• _Aim of the task_:
Start at the line in the entries below that contains "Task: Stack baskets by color", stop at the line that contains "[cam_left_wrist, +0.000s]", and output exactly the lines in that span, both ends included.

########

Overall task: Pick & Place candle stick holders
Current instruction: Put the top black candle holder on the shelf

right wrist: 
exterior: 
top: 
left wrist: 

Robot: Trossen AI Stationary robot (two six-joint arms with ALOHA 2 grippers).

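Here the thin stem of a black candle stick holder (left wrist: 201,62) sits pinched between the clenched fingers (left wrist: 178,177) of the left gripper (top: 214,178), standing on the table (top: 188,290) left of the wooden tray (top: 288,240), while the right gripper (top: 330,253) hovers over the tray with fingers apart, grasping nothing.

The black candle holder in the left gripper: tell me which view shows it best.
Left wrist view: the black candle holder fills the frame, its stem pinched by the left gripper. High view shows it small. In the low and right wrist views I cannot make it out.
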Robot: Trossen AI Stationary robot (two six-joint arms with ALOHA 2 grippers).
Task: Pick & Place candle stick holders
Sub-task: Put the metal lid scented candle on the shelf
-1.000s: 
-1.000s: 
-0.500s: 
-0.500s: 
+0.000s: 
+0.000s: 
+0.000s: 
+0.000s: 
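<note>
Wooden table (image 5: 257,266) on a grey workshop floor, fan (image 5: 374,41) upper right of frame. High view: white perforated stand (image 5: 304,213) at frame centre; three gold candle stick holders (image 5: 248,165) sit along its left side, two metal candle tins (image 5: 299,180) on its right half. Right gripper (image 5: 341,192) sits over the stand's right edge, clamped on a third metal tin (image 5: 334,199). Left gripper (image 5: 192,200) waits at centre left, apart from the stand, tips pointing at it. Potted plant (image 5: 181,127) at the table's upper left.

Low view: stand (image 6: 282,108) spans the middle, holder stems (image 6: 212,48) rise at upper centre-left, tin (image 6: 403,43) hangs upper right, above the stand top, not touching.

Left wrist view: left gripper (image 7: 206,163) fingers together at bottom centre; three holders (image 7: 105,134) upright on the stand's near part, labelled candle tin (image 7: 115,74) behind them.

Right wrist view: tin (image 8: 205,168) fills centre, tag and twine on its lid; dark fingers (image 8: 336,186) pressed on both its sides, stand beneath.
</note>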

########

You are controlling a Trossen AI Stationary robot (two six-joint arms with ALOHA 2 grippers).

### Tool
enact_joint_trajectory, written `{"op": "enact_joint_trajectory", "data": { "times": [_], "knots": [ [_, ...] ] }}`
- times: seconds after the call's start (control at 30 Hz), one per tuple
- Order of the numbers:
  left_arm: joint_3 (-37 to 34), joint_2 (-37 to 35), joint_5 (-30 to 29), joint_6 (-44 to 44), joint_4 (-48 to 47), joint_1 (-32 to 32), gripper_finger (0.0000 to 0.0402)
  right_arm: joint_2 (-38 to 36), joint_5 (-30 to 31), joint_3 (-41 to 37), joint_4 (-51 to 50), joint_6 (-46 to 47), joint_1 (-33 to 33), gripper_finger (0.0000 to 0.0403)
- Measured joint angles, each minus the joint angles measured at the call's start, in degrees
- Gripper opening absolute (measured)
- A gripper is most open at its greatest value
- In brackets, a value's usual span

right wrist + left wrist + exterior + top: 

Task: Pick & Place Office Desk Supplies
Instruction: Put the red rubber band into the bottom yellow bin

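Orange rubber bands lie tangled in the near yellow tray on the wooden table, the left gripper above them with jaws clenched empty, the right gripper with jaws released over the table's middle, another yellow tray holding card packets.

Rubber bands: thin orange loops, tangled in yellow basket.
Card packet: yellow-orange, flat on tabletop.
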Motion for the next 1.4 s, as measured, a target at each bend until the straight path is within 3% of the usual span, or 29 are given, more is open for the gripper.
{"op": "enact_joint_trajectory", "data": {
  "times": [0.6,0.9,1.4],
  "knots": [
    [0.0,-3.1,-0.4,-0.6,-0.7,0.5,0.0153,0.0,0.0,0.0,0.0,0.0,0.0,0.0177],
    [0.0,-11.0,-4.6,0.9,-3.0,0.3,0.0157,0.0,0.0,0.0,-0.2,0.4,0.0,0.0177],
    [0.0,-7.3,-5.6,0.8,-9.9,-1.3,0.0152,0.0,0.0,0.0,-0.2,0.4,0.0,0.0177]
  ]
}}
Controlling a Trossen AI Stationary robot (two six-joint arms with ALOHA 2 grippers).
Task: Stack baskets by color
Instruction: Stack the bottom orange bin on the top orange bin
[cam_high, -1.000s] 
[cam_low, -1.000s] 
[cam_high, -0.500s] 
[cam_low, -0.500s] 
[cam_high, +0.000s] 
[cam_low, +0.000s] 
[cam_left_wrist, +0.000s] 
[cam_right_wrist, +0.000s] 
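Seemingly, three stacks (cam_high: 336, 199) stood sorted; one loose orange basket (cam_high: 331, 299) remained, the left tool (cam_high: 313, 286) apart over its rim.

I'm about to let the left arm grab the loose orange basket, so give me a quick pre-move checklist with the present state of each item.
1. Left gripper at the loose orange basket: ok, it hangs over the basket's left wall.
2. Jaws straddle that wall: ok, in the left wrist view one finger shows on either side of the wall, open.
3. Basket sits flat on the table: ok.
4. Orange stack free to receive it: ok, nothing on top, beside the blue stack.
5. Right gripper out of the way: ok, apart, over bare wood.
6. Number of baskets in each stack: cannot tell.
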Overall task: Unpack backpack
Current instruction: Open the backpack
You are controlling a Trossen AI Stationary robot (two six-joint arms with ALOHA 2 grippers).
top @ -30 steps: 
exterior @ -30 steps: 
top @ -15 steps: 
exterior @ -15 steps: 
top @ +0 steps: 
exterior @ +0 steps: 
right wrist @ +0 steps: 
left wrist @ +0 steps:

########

• _Response box_:
Task: Stack baskets by color
Instruction: Stack the bottom orange bin on the top orange bin
[cam_high, -1.000s] 
[cam_low, -1.000s] 
[cam_high, -0.500s] 
[cam_low, -0.500s] 
[cam_high, +0.000s] 
[cam_low, +0.000s] 
[cam_left_wrist, +0.000s] 

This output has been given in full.